Gate允许您从语料库中的记录子集创建示例,并可能对语法进行反向工程。

Finally, have a look at the CRAN repository for text-specific packages.

最后,看看针对文本的包的CRAN存储库。

#1


19  

Yes, it turns out this does exist; what is required is what is known academically as a DFA Learning algorithm, examples of which include:

是的,这确实存在;所需要的是学术上所知的DFA学习算法,其示例包括:

  • Angluin's L*
  • Angluin的L *
  • L* (adding counter-examples to columns)
  • L*(在列中添加反例)
  • Kearns / Vazirani
  • 卡恩斯/ Vazirani
  • Rivest / Schapire
  • 里维斯特/ Schapire
  • NL*
  • 问*
  • Regular positive negative inference (RPNI)
  • 常规正否定推理(RPNI)
  • DeLeTe2
  • DeLeTe2
  • Biermann & Feldman's algorithm
  • 比尔曼和费尔德曼的算法
  • Biermann & Feldman's algorithm (using SAT-solving)
  • Biermann & Feldman的算法(使用sat -求解)

Source for the above is libalf, an open-source automata learning algorithm framework in C++; descriptions of at least some of these algorithms can be found in this textbook, among others. There are also implementations of grammatical inference algorithms (including DFA learning) in gitoolbox for MATLAB.

以上内容的来源是libalf,一个c++的开源自动机学习算法框架;至少这些算法的描述可以在这本教科书中找到,还有其他的。在MATLAB的gitoolbox中还实现了语法推理算法(包括DFA学习)。
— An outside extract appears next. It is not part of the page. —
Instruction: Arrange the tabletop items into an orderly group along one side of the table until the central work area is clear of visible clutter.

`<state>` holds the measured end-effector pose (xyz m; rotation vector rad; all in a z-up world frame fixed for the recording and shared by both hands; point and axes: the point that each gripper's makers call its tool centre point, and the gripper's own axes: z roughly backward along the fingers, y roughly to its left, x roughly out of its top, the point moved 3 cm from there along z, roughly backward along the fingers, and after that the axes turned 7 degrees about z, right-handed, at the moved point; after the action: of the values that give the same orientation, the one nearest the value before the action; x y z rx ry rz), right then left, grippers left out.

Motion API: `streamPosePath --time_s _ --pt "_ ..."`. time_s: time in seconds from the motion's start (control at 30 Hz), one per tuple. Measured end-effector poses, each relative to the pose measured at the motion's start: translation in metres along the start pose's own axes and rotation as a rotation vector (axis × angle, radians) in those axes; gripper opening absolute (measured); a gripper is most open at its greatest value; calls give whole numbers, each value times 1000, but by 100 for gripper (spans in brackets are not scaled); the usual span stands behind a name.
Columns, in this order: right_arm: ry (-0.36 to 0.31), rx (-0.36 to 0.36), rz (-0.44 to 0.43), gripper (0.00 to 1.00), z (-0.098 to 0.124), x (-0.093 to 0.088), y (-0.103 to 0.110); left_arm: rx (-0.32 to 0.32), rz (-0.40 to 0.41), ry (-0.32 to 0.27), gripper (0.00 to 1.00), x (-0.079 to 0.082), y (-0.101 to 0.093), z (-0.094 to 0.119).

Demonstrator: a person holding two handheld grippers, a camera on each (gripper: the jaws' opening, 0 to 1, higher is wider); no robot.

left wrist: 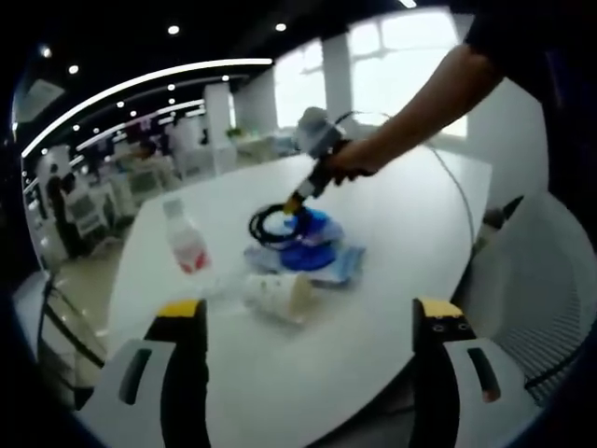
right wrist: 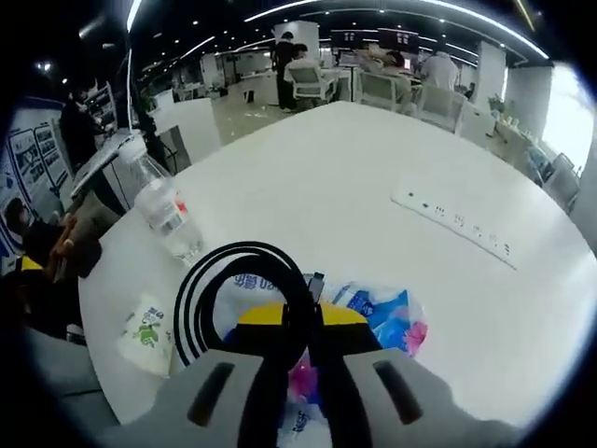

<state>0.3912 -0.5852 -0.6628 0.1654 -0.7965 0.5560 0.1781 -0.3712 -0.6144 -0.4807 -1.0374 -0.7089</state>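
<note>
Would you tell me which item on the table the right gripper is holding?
The black coiled cable: the right gripper is shut on it, above the blue packet. The bottle and paper cup lie untouched.

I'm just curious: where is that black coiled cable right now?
The black cable is pinched in the right tool, just above the blue packets mid-table, with the water bottle standing to one side.

Left gripper (left wrist: 310, 322): grey jaws, yellow-and-black tips. Right gripper (right wrist: 300, 322): same build. Person's sleeve (left wrist: 490, 33): short, dark.
</note>
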Motion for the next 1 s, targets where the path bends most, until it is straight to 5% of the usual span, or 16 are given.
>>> streamPosePath --time_s 0.4,1.0 --pt "-31 -22 -16 9 36 -3 -6 13 -17 -10 89 1 2 1" --pt "-25 -67 -87 9 90 -44 -21 2 -31 -30 95 4 -1 0"
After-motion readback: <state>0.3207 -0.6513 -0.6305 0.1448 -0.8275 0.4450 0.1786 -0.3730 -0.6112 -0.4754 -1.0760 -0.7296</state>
Since this question has come up before and has not been satisfactorily answered in the past, I am in the process of evaluating these algorithms and will update will more information about how useful they are, unless someone with more expertise in the area does first (which is preferable).

由于这个问题以前曾出现过,而且过去也没有得到满意的回答,所以我正在评估这些算法,并将更新更多关于它们有多有用的信息,除非有更精通该领域的人先这么做(这更好)。
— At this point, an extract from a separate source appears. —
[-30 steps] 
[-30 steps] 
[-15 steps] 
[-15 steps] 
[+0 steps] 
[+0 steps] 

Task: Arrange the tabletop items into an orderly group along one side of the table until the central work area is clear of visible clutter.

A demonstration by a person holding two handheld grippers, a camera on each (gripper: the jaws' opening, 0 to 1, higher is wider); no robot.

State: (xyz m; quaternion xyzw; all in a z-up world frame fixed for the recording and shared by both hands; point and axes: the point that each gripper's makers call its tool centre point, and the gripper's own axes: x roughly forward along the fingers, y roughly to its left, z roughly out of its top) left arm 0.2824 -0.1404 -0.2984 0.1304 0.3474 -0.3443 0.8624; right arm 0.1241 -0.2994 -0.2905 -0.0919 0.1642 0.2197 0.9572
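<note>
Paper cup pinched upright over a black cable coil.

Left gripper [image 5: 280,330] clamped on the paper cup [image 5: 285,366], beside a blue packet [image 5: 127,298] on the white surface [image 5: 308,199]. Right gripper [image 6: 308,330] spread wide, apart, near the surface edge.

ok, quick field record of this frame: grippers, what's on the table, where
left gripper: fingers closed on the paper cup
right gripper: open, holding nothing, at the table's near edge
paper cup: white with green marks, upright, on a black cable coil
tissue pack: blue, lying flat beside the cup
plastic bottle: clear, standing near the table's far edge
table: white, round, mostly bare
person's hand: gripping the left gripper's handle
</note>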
NOTE: I am accepting my own answer for now but will gladly accept a better one if someone can provide one.

注:我现在接受自己的答案,但如果有人能提供一个更好的答案,我会欣然接受。

FURTHER NOTE: I've decided to go with the route of using custom code, since using a generic algorithm turns out to be a bit overkill for the data I'm working with. I'm leaving this answer here in case someone else needs it, and will update if I ever do evaluate these.

进一步注意:我决定采用使用自定义代码的方式,因为使用通用算法对我正在处理的数据来说有点过头了。我在这里留下这个答案,以防有人需要它,如果我计算这些,我会更新。

#2


0  

The only thing I can suggest is to play around with Nltk (Natural Language Toolkit for Python) a bit and see if it can at least recognize recurring patterns.

我唯一能建议的就是使用Nltk (Python的自然语言工具包),看看它是否至少能识别重复的模式。

Another thing you may look into is MALLET (Java-based package for statistical natural language processing, document classification, clustering, topic modeling, information extraction etc.)

您还可以查看MALLET(基于java的包,用于统计自然语言处理、文档分类、集群、主题建模、信息提取等)。

Perl has something called LinkParser but it seems to require you to provide a representation of the actual grammar (on the other hand, it comes with a large set of different models so maybe it could be shoehorned to help you sorting your samples).

Perl有一种叫做LinkParser的东西,但它似乎要求您提供实际语法的表示(另一方面,它提供了大量不同的模型,因此它可能可以帮助您对示例进行排序)。

Gate may allow you to create examples from a subset of records in your corpus and possibly reverse engineer the grammar from those.

Gate允许您从语料库中的记录子集创建示例,并可能对语法进行反向工程。

Finally, have a look at the CRAN repository for text-specific packages.

最后,看看针对文本的包的CRAN存储库。